Wednesday, April 28, 2010
'Lilith,' by John Collier. (Wiki Commons.)
Time stood still and held its breath for a moment.
Mason Richards sat poised on the bench of the canoe, paddle halted in mid-air. The tinkling drops falling into the still waters broke the heavy silence. A spare, balding figure, wearing his characteristic variable-grade aviator-type spectacles, the recently-divorced Mason was enjoying the dawn. He sniffed the chill but clean air. A light, cold fog came down from the hills. He needed to clear his mind, and get on with life. To focus on something other than problems once in a while. To break the obsession, with work, and money, debt and repayment, and not incidentally connected to these thoughts, his ex-wife Eileen.

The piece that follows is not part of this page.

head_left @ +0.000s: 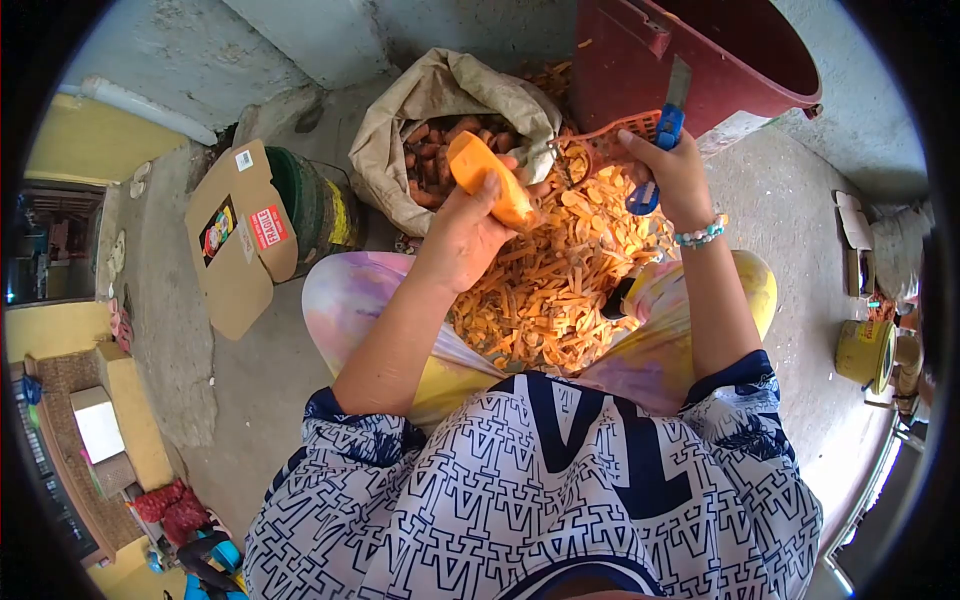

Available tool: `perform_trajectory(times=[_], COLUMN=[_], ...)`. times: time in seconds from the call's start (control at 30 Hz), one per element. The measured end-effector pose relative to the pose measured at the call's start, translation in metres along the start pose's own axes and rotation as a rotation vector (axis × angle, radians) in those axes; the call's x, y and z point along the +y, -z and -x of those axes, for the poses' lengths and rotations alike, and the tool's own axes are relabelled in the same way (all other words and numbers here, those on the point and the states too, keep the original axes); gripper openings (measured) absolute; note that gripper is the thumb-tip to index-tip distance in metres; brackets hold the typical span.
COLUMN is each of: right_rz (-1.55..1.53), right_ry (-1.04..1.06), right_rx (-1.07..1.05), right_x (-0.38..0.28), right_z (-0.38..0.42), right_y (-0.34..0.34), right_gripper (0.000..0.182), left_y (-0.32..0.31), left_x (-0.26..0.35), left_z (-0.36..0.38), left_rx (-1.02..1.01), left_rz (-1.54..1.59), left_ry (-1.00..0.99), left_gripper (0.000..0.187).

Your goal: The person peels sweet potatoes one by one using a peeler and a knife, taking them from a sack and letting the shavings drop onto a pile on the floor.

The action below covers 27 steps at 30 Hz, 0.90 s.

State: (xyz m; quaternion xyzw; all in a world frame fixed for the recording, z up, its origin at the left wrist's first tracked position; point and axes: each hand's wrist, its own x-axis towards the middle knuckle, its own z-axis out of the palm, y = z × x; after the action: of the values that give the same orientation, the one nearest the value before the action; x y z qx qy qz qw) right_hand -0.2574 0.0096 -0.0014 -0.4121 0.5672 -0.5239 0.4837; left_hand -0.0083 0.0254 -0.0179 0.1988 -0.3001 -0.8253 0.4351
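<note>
My left hand (468, 232) is wrapped round a peeled orange root vegetable (493, 183), which it holds tilted above the pile. In my right hand (672, 170) is a blue-handled cutter (671, 125) with its blade pointing up. The same hand is also at an orange-red slotted plastic piece (610, 138), and whether it grips this I cannot tell. Orange peelings (545, 295) are heaped on the floor between my legs. Beyond my left hand an open sack (385, 135) holds several unpeeled roots (430, 160).
A large dark red tub (635, 75) stands behind my right hand. To the left are a green bucket (315, 205) and a cardboard box (235, 240). A yellow bucket (862, 350) stands at the far right. The peelings reach my foot (617, 300).
</note>
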Motion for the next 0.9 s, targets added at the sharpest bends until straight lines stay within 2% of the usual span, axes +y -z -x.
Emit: perform_trajectory(times=[0.07,0.13,0.17,0.3,0.37,0.4,0.5,0.63,0.7,0.73,0.8,0.83,0.9], right_rz=[-0.017,-0.338,-0.384,-0.504,-0.537,-0.534,-0.578,-0.567,-0.577,-0.574,-0.407,-0.378,-0.376], right_ry=[-0.002,-0.043,-0.100,-0.228,-0.283,-0.282,-0.290,-0.257,-0.241,-0.243,-0.259,-0.267,-0.278], right_rx=[0.041,0.129,0.134,0.169,0.182,0.184,0.121,0.109,0.039,0.042,-0.129,-0.141,-0.172], right_x=[0.004,0.012,0.015,0.022,0.021,0.018,0.012,0.010,0.009,0.007,0.005,0.009,0.015], right_z=[0.003,0.009,0.014,0.028,0.030,0.031,0.032,0.029,0.023,0.020,0.016,0.013,0.009], right_y=[-0.002,-0.013,-0.018,-0.033,-0.035,-0.036,-0.036,-0.034,-0.026,-0.022,-0.015,-0.014,-0.014], right_gripper=[0.017,0.016,0.015,0.014,0.014,0.014,0.011,0.010,0.009,0.009,0.009,0.009,0.009], left_y=[0.000,0.000,0.010,0.008,-0.003,-0.001,0.003,-0.007,0.004,0.005,0.005,0.007,0.006], left_x=[0.002,0.004,0.007,0.009,0.010,0.009,0.011,0.009,0.013,0.014,0.014,0.010,0.005], left_z=[-0.001,-0.004,-0.007,-0.009,-0.009,-0.009,-0.006,-0.003,-0.002,0.000,0.004,0.004,0.006], left_rx=[0.079,0.217,0.246,0.245,0.344,0.341,0.211,0.157,0.060,0.059,-0.107,-0.112,-0.095], left_rz=[0.009,-0.575,-1.010,-0.937,-0.363,-0.359,0.064,0.123,-0.193,-0.188,-0.507,-0.463,-0.441], left_ry=[-0.003,-0.226,-0.338,-0.433,-0.304,-0.303,-0.120,-0.059,0.131,0.133,0.343,0.401,0.388], left_gripper=[0.039,0.039,0.035,0.034,0.033,0.033,0.038,0.041,0.046,0.046,0.051,0.053,0.053])
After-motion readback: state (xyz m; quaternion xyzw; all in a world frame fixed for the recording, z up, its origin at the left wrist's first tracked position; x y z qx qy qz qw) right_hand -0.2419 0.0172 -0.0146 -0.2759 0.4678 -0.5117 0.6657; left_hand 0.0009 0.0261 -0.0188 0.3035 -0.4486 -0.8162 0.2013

The sounds of his own breath, and the boat moving forward through the water, were harsh and unnecessarily loud. He tried to ease the paddle in and out of the water a little more smoothly. This was moose habitat. Yes, it was definitely good to focus on something else for a while. Off in the distance, gulls plaintively called, and nearer, off to the southwest, or upriver somewhere, a heron let out a distinctive ‘cronk-cronk!’
Mason found himself holding his breath in anticipation, so he let it out with a deep, relaxing sigh. He saw something move through the trees on the left bank ahead of him, just a pale flash that couldn’t possibly be a moose, or a bear. It was just too light—unless it was some kind of albino. Mason stared at the darker gaps through the black spruce lining the edge of the bay. To call it a shore was going too far. From his perspective, the dark upper halves of the trees on the hillside stuck up over the cattails. To his right, or northwest by his reckoning, the hills were all lit up by the nascent sun.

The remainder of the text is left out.